O halde, ABD’deki seçimlerin Türkiye’deki iktidar ve elbette siyasi atmosfer üzerinde belirleyici bir etkisi olacağı vurgulanmalıdır.
2021’de ABD’de yeni bir başkan olması halinde, önümüzdeki yılın bu seneden çok daha zorlu geçeceğini söylemek için kahin olmak gerekmez.
Aslında Trump yeniden seçilse bile, halihazırda tüm dünyayı sarmış olan koronavirüs salgınının, salgında beklenen ikinci ve üçüncü dalgaların başlı başına yıkıcı bir etkisi olacağı açık.

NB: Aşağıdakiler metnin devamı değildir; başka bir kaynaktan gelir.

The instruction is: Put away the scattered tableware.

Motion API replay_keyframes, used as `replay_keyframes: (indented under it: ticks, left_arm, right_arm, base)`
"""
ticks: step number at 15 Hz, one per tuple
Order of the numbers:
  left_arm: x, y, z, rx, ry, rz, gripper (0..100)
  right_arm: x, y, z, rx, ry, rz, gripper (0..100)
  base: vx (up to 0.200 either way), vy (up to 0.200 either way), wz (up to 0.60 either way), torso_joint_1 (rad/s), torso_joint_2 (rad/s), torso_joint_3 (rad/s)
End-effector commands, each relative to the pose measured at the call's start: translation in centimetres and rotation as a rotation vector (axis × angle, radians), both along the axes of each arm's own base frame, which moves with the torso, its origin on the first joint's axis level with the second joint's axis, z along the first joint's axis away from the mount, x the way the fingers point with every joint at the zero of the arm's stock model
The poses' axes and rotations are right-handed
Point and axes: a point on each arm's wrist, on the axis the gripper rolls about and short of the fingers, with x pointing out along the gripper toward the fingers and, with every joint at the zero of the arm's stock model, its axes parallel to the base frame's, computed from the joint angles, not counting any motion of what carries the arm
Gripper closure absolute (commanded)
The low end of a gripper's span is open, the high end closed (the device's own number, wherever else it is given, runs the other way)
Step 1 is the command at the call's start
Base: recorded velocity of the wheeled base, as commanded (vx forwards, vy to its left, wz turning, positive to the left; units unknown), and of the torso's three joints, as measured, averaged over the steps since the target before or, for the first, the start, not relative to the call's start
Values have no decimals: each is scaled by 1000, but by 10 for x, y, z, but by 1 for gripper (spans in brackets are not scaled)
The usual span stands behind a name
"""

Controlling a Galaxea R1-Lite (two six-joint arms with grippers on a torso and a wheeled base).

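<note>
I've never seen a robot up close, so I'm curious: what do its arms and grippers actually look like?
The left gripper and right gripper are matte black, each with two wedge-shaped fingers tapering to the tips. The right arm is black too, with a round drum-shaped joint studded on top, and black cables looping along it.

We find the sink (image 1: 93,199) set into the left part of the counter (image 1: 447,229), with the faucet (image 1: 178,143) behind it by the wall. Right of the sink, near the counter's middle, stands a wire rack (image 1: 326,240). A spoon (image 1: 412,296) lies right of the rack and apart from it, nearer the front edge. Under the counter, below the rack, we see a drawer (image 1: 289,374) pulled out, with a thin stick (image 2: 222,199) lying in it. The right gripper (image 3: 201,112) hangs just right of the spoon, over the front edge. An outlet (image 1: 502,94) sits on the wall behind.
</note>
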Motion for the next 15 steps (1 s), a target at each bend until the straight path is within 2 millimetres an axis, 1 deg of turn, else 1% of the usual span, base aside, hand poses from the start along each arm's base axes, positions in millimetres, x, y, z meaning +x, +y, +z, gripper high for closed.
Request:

Türkiye’de ciddi bir gelir beklentisi kaleminin, turizmin, bu sene en azından hedefleri tutturamayacağını dikkate alırsak, Trump’ın yeniden başkan seçildiği bir dünyada dahi Türkiye’nin hiç kolay günler yaşamayacağını söyleyebiliriz.
Tüm bu ahval ve şerait içinde, cumhurbaşkanlığı düzeyinde ülkemizin çok ciddi bir sıçramanın eşiğinde olduğu iddia ediliyorsa, elbette bir bildikleri vardır.
Tabii ortada bir “geriye doğru sıçrama” ironisi de olabilir…
Zira bizim durduğumuz yerden bakıldığında, Türkiye’de, şu an Muş Ovası’na yayılmakta olan çekirgelerden başkaca bir ‘sıçrama’ vakası yaşanmıyor.
*Bu makalede yer alan fikirler yazara aittir ve Independent Türkçe’nin editöryal politikasını yansıtmayabilir.